從鈣化的型態來預測上泌尿道腫瘤之種類
黃立華1、陳卷書2、歐宴泉2
1童綜合醫院泌尿外科 2台中榮民總醫院泌尿外科
The pattern of calcification can predict the type of malignancy in upper urinary tract
Li-Hua Huang1, Chuan-Shu Chen2,Yen-Chuan Ou2
1Divisions of Urology, Department of Surgery, Tungs’ Taichung MetroHarbor Hospital
2Divisions of Urology, Department of Surgery, Taichung Veterans General Hospital, Taichung, Taiwan;
Purpose: In upper urinary tract (UUT), squamous cell carcinoma(SCC) and urothelial carcinoma (UC) are two different disease in its etiology, incidence and prognosis. I contrast to UC, the development SCC is believed to be more related to chronic inflammation of urothelial epithelium secondary to renal calculi. In this study, we investigated the relationship between calcification pattern and squamous neoplasm in upper urinary tract.
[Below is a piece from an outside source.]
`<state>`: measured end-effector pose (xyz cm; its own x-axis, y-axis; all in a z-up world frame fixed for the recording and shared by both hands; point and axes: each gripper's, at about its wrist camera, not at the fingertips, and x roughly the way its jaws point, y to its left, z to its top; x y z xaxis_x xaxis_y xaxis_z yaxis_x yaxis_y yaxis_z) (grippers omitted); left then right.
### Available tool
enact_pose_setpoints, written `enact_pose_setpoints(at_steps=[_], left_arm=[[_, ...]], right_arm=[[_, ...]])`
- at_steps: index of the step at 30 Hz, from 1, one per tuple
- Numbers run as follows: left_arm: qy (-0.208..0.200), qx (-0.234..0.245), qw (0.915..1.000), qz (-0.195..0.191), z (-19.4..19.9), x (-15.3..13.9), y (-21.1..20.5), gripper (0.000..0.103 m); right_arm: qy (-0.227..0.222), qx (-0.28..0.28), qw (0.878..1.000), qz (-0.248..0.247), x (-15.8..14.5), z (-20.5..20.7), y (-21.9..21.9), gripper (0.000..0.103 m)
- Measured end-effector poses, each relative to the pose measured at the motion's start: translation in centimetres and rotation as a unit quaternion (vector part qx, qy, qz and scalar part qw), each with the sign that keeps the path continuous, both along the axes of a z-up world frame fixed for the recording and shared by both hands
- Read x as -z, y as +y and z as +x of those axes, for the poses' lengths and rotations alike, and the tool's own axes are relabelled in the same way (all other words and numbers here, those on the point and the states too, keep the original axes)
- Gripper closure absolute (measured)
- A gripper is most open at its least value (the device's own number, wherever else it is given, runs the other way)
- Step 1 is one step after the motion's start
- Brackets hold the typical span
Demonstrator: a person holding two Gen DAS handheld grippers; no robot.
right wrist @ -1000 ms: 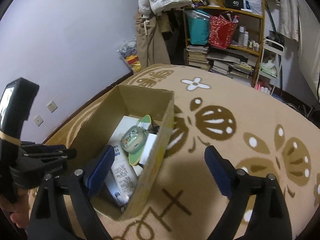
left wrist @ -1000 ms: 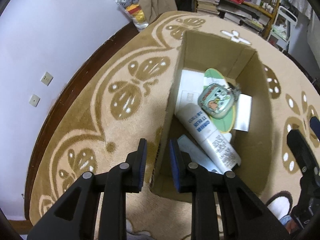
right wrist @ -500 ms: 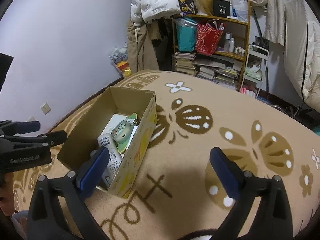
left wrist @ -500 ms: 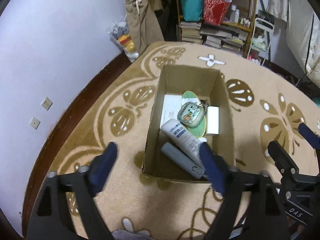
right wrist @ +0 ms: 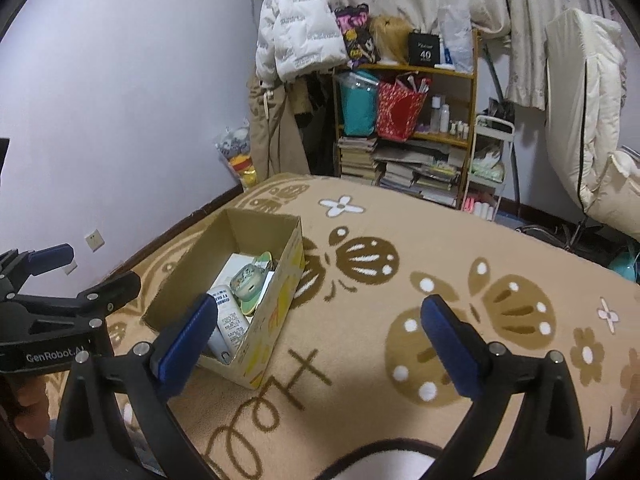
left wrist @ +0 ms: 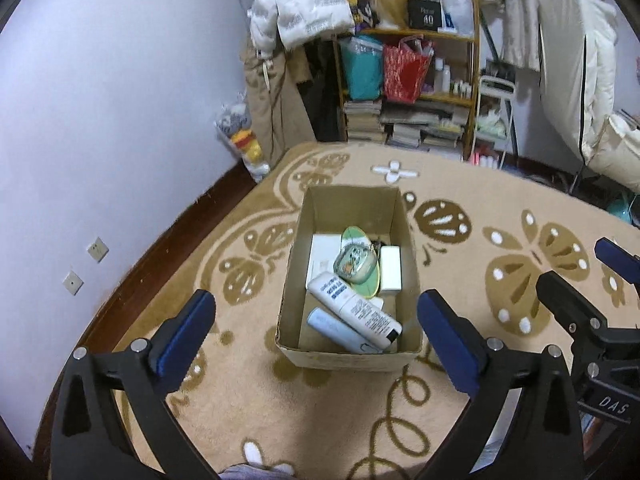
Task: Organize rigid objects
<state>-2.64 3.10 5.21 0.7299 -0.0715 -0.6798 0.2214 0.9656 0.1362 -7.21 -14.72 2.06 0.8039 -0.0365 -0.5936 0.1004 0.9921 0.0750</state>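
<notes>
Left wrist view: we see the left gripper (left wrist: 316, 328) with its jaws spread wide and empty, raised above the cardboard box (left wrist: 348, 354) on the carpet (left wrist: 460, 216). The box lies straight ahead between the jaws, its long axis running away from us. Inside, the white tube (left wrist: 354, 310) lies diagonally over a grey tube (left wrist: 334, 326), near a round tin (left wrist: 354, 262). The right gripper (left wrist: 596, 276) enters at the right edge.

Right wrist view: the right gripper (right wrist: 318, 340) is likewise wide and empty. Here the box (right wrist: 276, 312) sits to the left of the jaws, so we judge the left gripper (right wrist: 56, 276) nearer. This view alone shows the box's yellow-printed outer side; its contents are partly hidden.
</notes>
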Motion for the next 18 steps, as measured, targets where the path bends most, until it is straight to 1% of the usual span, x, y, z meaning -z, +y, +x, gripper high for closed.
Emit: enact_pose_setpoints(at_steps=[2,6,10,14,18], left_arm=[[-0.017,0.004,0.9998,-0.005,-1.0,-0.4,0.0,0.003],[-0.035,0.011,0.9993,-0.007,-2.6,-0.8,-0.1,0.003],[-0.062,0.003,0.998,0.011,-4.4,-1.0,0.0,0.003],[-0.064,0.013,0.9979,0.005,-5.5,-1.0,0.2,0.003],[-0.069,0.009,0.9975,0.013,-6.3,-0.8,0.1,0.003]], right_arm=[[-0.007,0.005,1.0,0.002,-0.3,-0.6,-0.3,0.0],[-0.019,0.001,1.0,0.008,-0.6,-1.8,-0.5,0.0],[-0.03,0.004,1.0,-0.001,-0.6,-3.3,-0.2,0.0],[-0.031,0.009,0.999,0.002,-0.2,-4.3,-0.4,0.0],[-0.03,0.015,0.999,-0.007,0.5,-5.2,-0.5,0.0]])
Materials and Methods: The study was approved by institutional review board. From 2000 to 2007, there are 373 patients with localized upper urinary tract malignancy receiving radical nephroureterectomy with bladder cuff excision (RNU) at Taichung Veterans General Hospital. Only patients having UC, UC with squamous differentiation (SqD) and SCC were enrolled. These patients’ clinical and pathologic data were retrospectively reviewed. The calcification pattern in tumors was analyzed by computer tomography(CT). Among these, 62 patients’ preoperative CT films were lost and they were excluded from the study. Finally, there were 232 pure UC, 24 UC with SqD and 9 pure SCC(2.7%) patients. The differences of calcification pattern were analyzed by Fisher’s exact test and chi- square test (Categorical variables). Continuous variables were asscssed by Mann-Whitney-U (two categories) and Kruskal-Wallis tests (three categories).
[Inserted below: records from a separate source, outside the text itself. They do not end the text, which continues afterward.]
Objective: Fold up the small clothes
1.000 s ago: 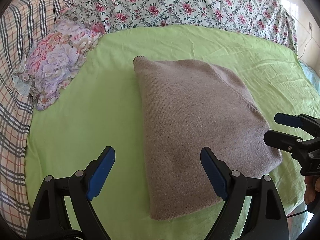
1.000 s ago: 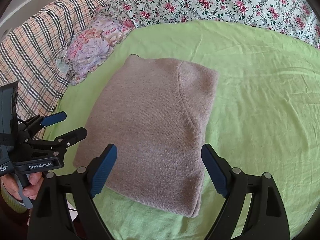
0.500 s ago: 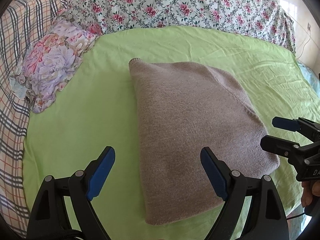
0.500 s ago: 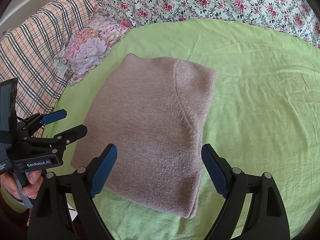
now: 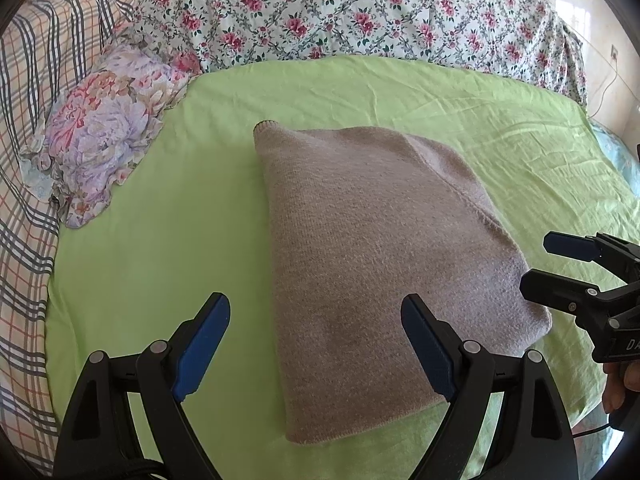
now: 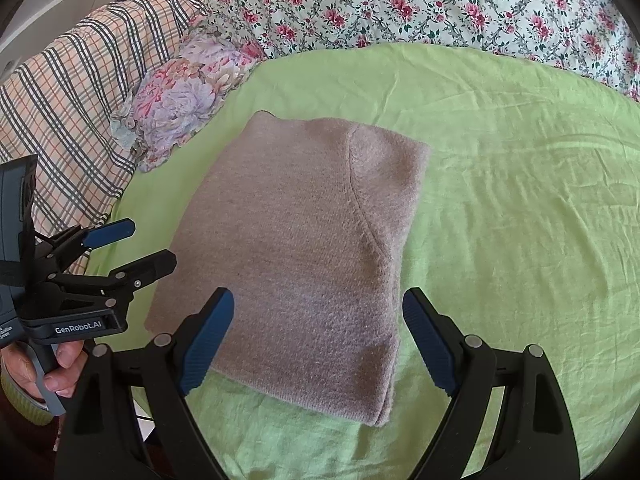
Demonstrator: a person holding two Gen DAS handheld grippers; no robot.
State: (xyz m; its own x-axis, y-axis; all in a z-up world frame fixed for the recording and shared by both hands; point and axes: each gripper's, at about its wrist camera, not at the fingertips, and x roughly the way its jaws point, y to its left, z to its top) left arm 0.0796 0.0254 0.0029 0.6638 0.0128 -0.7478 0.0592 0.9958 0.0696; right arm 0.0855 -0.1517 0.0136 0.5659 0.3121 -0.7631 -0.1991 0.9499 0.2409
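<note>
2 grippers, left [image 5: 316,340] and right [image 6: 318,336], hover with fingers wide, empty, above the folded sweater [image 5: 380,260] on the bed [image 5: 160,260].

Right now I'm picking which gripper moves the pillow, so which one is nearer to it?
Left. The left gripper hangs off the sweater's pillow-side edge; the right gripper is off the opposite edge, with the sweater between it and the pillow.

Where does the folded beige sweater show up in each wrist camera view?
Left wrist: folded beige sweater sits centre, running toward lower right.
Right wrist: it sits centre, slightly left.
Shared landmark: the purple floral pillow, up and left of the sweater in both.
</note>
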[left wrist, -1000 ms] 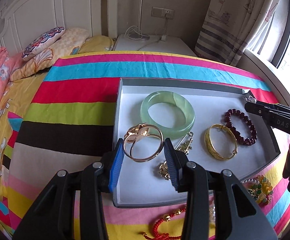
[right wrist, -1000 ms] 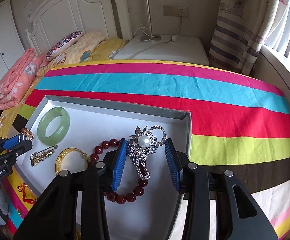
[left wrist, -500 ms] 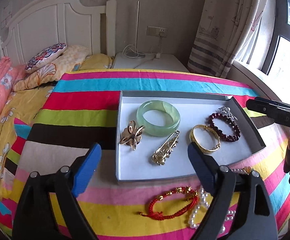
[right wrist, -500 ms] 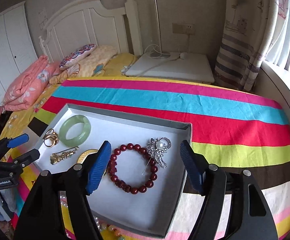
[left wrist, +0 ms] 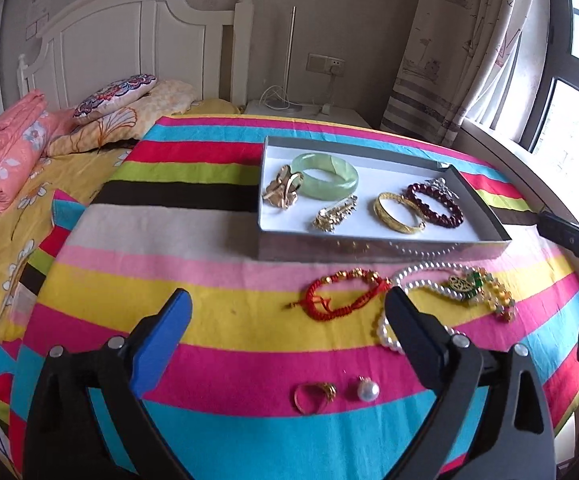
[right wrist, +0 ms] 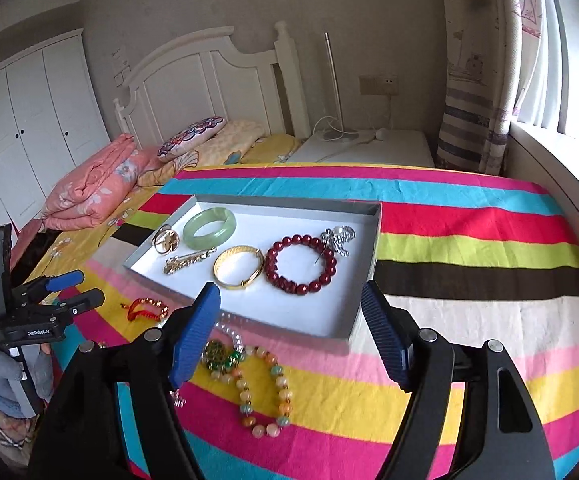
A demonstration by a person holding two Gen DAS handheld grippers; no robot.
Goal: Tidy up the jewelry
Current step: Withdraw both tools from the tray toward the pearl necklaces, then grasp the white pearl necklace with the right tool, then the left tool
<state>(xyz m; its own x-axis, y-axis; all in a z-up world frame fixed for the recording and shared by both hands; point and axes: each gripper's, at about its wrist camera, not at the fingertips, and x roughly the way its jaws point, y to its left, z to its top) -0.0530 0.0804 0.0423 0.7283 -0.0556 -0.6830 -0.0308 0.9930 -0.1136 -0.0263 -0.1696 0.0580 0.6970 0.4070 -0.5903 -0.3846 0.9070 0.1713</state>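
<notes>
I count six pieces already in the box (left wrist: 485,216): jade bangle (left wrist: 325,175), gold flower ring (left wrist: 283,192), gold pin (left wrist: 335,214), gold bangle (left wrist: 398,213), red bead bracelet (left wrist: 433,204) and silver brooch (right wrist: 339,240). Both of my grippers, left (left wrist: 287,312) and right (right wrist: 289,320), have just been opening and now stand spread with nothing between the jaws, clear of the box. Still on the cloth in front of it lie the red cord bracelet (left wrist: 341,294), pearl strand (left wrist: 393,332), coloured beads (right wrist: 267,396), small ring (left wrist: 314,396) and pearl pendant (left wrist: 367,389), so I judge I'm about halfway.
</notes>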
Results: Computer tomography shows the rates of calcification change are 7.8% (18/232), 25.0% (6/24) and 55.6% (5/9) in UC, SqD and SCC, respectively. In SCC, the calcification tends to be bigger, and more numerous. In addition, all SCC patients had multifocal distribution of calcification while SqD and UC patients often had single calcification.
Conclusions: We can predict the type of tumor in upper urinary tract according to the calcification pattern at CT. When CT revealed multiple, dispersive and bigger calcification in the tumor, squamous cell carcinoma should be considered and the surgical field should be more extended.